Problem statement
Each entry should be restated word for word, with all pictures left out.

Material provided
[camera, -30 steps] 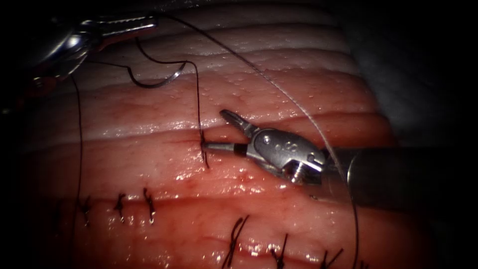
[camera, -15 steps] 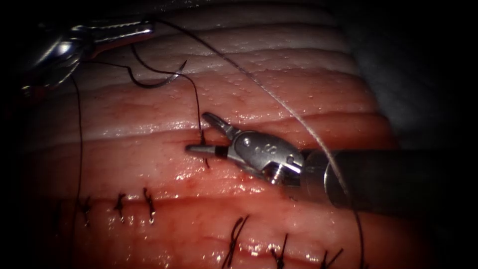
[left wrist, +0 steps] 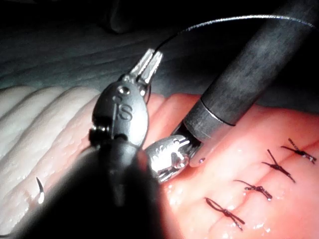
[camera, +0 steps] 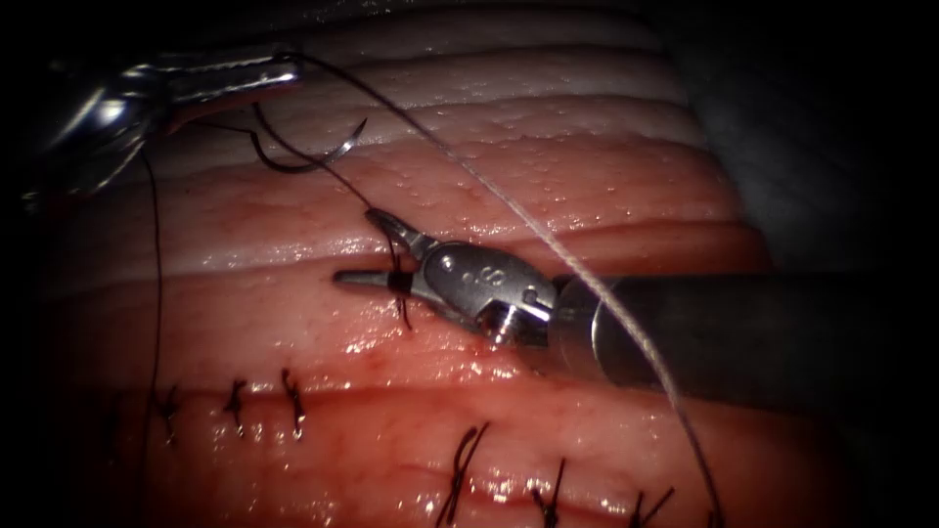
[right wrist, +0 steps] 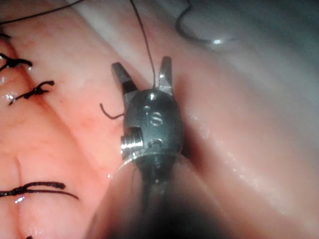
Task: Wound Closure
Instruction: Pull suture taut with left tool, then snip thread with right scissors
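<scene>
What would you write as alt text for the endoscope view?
The right hand, jaws open, straddles a thread rising from the tissue. The left hand, jaws shut, holds thread, and the curved needle hangs free below it.

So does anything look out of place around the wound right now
The needle lies loose on the tissue, held by neither tool. The left tool is shut on the thread; the right tool is open astride a strand at the newest stitch.
</scene>
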Robot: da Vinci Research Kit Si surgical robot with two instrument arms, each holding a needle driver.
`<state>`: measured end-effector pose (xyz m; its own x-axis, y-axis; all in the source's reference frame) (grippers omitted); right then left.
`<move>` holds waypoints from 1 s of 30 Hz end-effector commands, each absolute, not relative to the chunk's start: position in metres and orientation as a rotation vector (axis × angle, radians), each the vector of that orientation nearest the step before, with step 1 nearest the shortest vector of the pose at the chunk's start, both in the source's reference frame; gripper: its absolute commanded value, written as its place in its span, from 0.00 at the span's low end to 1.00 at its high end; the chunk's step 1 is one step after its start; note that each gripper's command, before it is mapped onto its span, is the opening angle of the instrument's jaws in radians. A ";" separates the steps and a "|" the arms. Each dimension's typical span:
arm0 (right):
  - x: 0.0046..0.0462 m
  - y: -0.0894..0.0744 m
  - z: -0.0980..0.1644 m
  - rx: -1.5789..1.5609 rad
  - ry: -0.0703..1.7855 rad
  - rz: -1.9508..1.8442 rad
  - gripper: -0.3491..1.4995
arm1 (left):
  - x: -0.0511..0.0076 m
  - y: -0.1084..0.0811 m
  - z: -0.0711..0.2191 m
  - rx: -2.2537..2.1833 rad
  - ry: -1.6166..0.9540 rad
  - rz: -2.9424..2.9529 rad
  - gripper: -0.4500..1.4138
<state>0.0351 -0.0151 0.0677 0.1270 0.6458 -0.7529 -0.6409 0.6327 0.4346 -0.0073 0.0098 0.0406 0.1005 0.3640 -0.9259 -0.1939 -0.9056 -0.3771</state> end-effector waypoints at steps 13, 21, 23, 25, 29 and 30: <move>0.0375 -0.014 0.069 -0.013 1.109 0.919 0.74 | -0.0095 0.009 0.040 -2.004 -0.181 1.865 0.00; 0.0378 -0.014 0.069 -0.017 1.111 0.913 0.72 | -0.0096 0.009 0.040 -2.006 -0.180 1.865 0.00; 0.0380 -0.014 0.069 -0.022 1.109 0.909 0.69 | -0.0096 0.009 0.040 -2.007 -0.183 1.868 0.00; 0.0381 -0.014 0.069 -0.029 1.107 0.900 0.61 | -0.0096 0.009 0.040 -2.007 -0.183 1.868 0.00; 0.0383 -0.014 0.070 -0.034 1.107 0.900 0.00 | -0.0097 0.009 0.040 -2.017 -0.185 1.864 0.00; 0.0385 -0.014 0.070 -0.035 1.106 0.901 0.00 | -0.0097 0.009 0.040 -2.018 -0.188 1.866 0.00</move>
<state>0.0377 -0.0138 0.0695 0.1453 0.6090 -0.7798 -0.6427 0.6573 0.3936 -0.0092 0.0085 0.0397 0.1061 0.3533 -0.9295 -0.1599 -0.9165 -0.3667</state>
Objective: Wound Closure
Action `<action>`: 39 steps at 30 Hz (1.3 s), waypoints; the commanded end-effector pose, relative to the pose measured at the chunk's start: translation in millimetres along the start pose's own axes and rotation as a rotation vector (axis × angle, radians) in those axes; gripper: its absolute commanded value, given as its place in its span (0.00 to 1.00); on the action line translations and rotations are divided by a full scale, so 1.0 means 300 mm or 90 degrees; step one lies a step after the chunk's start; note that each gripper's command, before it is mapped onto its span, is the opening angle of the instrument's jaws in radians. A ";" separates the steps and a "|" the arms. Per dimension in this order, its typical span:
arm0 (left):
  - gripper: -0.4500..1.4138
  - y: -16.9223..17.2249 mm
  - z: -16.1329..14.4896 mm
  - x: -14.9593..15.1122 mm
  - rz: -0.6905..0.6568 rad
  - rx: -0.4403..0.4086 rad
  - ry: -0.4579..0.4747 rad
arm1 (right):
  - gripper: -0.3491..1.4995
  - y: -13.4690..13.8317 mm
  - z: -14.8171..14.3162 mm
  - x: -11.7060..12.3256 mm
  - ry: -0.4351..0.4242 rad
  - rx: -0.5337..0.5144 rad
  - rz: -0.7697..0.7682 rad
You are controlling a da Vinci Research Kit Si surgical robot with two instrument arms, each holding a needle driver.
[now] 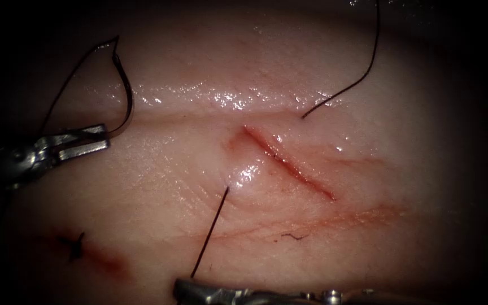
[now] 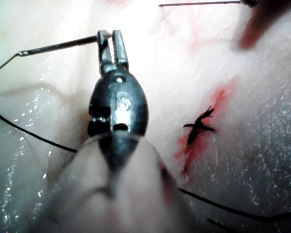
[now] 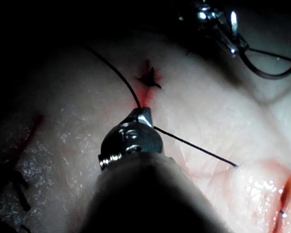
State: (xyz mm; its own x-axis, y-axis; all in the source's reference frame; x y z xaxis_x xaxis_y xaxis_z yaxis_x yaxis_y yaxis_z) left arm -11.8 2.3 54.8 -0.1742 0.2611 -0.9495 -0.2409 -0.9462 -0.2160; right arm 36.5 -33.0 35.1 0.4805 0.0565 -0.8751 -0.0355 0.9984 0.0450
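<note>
The cut [image 1: 289,164] runs slanting across the tissue [image 1: 199,73]. My left tool [image 1: 103,138] lies far to the left of the cut, shut on the curved needle [image 1: 126,85] near its tip end; the needle arches above the jaws, clear of the tissue. In the left wrist view the jaws [image 2: 110,36] pinch the needle [image 2: 58,46]. My right tool [image 1: 184,285] is shut on the thread [image 1: 211,229], which rises to enter the tissue just left of the cut. In the right wrist view its jaws [image 3: 143,115] clamp the thread [image 3: 194,146]. A thread [image 1: 362,73] leaves the tissue right of the cut.
A dark knotted stitch [image 1: 74,245] with red fluid sits at the lower left, also seen as a knot [image 2: 200,125] and a knot [image 3: 148,76]. A short thread scrap [image 1: 292,236] lies below the cut. The left tool [image 3: 218,19] shows beyond the right tool.
</note>
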 end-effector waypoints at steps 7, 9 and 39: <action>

Solution for this exercise
[camera, -30 steps] 
[camera, -15 steps] 
[left wrist, +0 steps] 
[camera, +0 steps] 
[right wrist, +0 steps] 
Task: Wound Closure
Instruction: Pull suture taut with left tool, then snip thread with right scissors
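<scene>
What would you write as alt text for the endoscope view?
The right hand, jaws open, straddles a thread rising from the tissue. The left hand, jaws shut, holds thread, and the curved needle hangs free below it.

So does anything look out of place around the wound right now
The needle lies loose on the tissue, held by neither tool. The left tool is shut on the thread; the right tool is open astride a strand at the newest stitch.
</scene>
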Robot: da Vinci Research Kit Si surgical robot with two instrument arms, each holding a needle driver.
`<state>`: measured end-effector pose (xyz m; its own x-axis, y-axis; all in the source's reference frame) (grippers omitted); right then left.
`<move>` holds waypoints from 1 s of 30 Hz end-effector commands, each absolute, not relative to the chunk's start: position in metres and orientation as a rotation vector (axis × angle, radians), each the vector of that orientation nearest the step before, with step 1 nearest the shortest vector of the pose at the chunk's start, both in the source's reference frame; gripper: its absolute commanded value, written as its place in its span, from 0.00 at the span's low end to 1.00 at its high end; the chunk's step 1 is one step after its start; note that each gripper's command, before it is mapped onto its span, is the opening angle of the instrument's jaws in radians. A ";" separates the steps and a "|" the arms. Each dimension's typical span:
arm0 (right):
  - x: 0.0046..0.0462 m
  - y: -0.0894..0.0744 m
  - z: -0.0980..0.1644 m
  - rx: -1.5789..1.5609 rad
  - ry: -0.0703..1.7855 rad
  - rz: -1.9508..1.8442 rad
  - gripper: -0.3491..1.4995
arm1 (left):
  - x: -0.0511..0.0076 m
  - y: -0.1084..0.0811 m
  - z: -0.0711..0.2191 m
  - rx: -2.2537..2.1833 rad
  - ry: -1.6166..0.9540 rad
  - rz: -2.9424..2.9529 rad
  - gripper: -0.4500..1.4138
<state>0.0351 -0.0151 0.0677 0.1270 0.6458 -0.7529 -0.6409 0.6327 0.4346 -0.0073 0.0098 0.0406 0.1005 0.3640 -0.9259 -0.1939 -0.9056 -0.3771</state> end-effector waypoints at steps 13, 21, 23, 25, 29 and 30: <move>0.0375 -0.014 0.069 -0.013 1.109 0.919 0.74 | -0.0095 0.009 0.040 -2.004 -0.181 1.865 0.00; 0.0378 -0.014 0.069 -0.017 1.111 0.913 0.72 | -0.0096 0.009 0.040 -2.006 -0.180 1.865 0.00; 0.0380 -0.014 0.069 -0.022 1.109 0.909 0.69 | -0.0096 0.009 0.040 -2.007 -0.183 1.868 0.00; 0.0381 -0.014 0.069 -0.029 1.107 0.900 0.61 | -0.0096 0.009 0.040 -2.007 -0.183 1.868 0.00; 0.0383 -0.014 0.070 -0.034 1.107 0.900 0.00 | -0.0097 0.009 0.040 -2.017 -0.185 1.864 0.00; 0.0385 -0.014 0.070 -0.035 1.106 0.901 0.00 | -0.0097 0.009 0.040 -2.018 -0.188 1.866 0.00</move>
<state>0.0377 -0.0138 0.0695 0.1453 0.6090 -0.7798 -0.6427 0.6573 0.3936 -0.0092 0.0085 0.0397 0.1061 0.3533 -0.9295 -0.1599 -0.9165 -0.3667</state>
Objective: Wound Closure
Action `<action>`: 39 steps at 30 Hz (1.3 s), waypoints; the commanded end-effector pose, relative to the pose measured at the chunk's start: translation in millimetres along the start pose's own axes and rotation as a rotation vector (axis × angle, radians) in those axes; gripper: its absolute commanded value, given as its place in its span (0.00 to 1.00); on the action line translations and rotations are divided by a full scale, so 1.0 means 300 mm or 90 degrees; step one lies a step after the chunk's start; note that each gripper's command, before it is mapped onto its span, is the opening angle of the instrument's jaws in radians. A ";" separates the steps and a "|" the arms. Per dimension in this order, its typical span:
arm0 (left):
  - gripper: -0.4500..1.4138
  - y: -16.9223..17.2249 mm
  - z: -16.1329..14.4896 mm
  - x: -14.9593..15.1122 mm
  - rz: -0.6905..0.6568 rad
  - rx: -0.4403..0.4086 rad
  - ry: -0.4579..0.4747 rad
arm1 (right):
  - gripper: -0.3491..1.4995
  - y: -13.4690..13.8317 mm
  - z: -14.8171..14.3162 mm
  - x: -11.7060..12.3256 mm
  - ry: -0.4351..0.4242 rad
  - rx: -0.5337..0.5144 rad
  - rz: -0.7697..0.7682 rad
You are controlling a da Vinci Research Kit Si surgical robot with two instrument arms, each holding a needle driver.
[now] 
[now] 
[now] 
State: (xyz mm; its own x-axis, y-axis; all in the source's reference frame; x y z xaxis_x xaxis_y xaxis_z yaxis_x yaxis_y yaxis_z) left arm -11.8 2.3 54.8 -0.1742 0.2611 -0.9495 -0.2409 -0.9462 -0.2160; right arm 36.5 -33.0 35.1 0.4805 0.0565 -0.8751 -0.0355 0.9984 0.0450
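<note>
The cut [image 1: 289,164] runs slanting across the tissue [image 1: 199,73]. My left tool [image 1: 103,138] lies far to the left of the cut, shut on the curved needle [image 1: 126,85] near its tip end; the needle arches above the jaws, clear of the tissue. In the left wrist view the jaws [image 2: 110,36] pinch the needle [image 2: 58,46]. My right tool [image 1: 184,285] is shut on the thread [image 1: 211,229], which rises to enter the tissue just left of the cut. In the right wrist view its jaws [image 3: 143,115] clamp the thread [image 3: 194,146]. A thread [image 1: 362,73] leaves the tissue right of the cut.
A dark knotted stitch [image 1: 74,245] with red fluid sits at the lower left, also seen as a knot [image 2: 200,125] and a knot [image 3: 148,76]. A short thread scrap [image 1: 292,236] lies below the cut. The left tool [image 3: 218,19] shows beyond the right tool.
</note>
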 end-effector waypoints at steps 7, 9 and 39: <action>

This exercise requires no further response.